Assignment> Your task is to output the listing exactly, leaving every image out.

Information shown>
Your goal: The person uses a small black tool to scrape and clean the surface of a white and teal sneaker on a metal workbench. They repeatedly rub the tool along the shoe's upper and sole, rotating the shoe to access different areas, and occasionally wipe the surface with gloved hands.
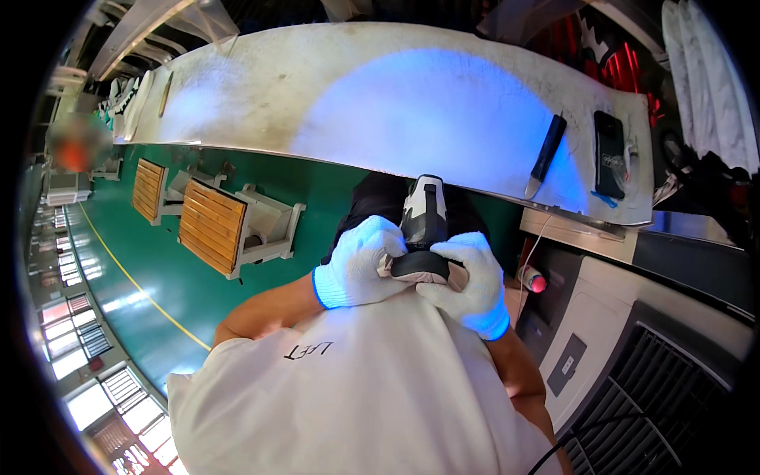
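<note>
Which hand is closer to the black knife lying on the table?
The right hand. It grips the drill below the knife, on its side of the table; the left hand sits farther left.

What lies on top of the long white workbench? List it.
On the workbench lie a black-handled knife and a black phone at the right, and a thin stick at the far left. The gloved hands, left and right, and their power tool hide its near edge.

Both gloved hands, left hand and right hand, around a cordless drill below the workbench.
</note>
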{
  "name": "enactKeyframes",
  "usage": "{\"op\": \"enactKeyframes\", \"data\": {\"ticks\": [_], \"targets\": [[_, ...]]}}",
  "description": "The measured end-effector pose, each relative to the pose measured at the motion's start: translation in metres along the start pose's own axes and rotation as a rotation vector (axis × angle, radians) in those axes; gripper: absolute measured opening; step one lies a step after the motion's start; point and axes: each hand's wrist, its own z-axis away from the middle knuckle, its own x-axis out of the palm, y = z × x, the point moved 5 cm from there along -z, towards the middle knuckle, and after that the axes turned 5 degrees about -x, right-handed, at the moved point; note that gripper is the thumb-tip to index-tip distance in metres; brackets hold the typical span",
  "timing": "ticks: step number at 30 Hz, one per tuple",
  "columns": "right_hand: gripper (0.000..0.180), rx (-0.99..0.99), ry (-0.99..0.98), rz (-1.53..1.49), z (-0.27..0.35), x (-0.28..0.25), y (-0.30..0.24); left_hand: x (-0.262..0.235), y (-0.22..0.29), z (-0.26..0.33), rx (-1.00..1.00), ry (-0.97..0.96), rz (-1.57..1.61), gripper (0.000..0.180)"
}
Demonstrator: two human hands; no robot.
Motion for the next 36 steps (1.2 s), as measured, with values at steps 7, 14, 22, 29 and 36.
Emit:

Result of the exercise>
Your goal: The person uses a small black tool to scrape and clean the surface of a white and teal sneaker on a metal workbench. They repeatedly rub the tool along the shoe's upper and sole, rotating the shoe to access different areas, and occasionally wipe the surface with gloved hands.
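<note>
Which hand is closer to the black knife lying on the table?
The right hand. It grips the drill below the knife, on its side of the table; the left hand sits farther left.

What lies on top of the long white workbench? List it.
On the workbench lie a black-handled knife and a black phone at the right, and a thin stick at the far left. The gloved hands, left and right, and their power tool hide its near edge.

Both gloved hands, left hand and right hand, around a cordless drill below the workbench.
</note>
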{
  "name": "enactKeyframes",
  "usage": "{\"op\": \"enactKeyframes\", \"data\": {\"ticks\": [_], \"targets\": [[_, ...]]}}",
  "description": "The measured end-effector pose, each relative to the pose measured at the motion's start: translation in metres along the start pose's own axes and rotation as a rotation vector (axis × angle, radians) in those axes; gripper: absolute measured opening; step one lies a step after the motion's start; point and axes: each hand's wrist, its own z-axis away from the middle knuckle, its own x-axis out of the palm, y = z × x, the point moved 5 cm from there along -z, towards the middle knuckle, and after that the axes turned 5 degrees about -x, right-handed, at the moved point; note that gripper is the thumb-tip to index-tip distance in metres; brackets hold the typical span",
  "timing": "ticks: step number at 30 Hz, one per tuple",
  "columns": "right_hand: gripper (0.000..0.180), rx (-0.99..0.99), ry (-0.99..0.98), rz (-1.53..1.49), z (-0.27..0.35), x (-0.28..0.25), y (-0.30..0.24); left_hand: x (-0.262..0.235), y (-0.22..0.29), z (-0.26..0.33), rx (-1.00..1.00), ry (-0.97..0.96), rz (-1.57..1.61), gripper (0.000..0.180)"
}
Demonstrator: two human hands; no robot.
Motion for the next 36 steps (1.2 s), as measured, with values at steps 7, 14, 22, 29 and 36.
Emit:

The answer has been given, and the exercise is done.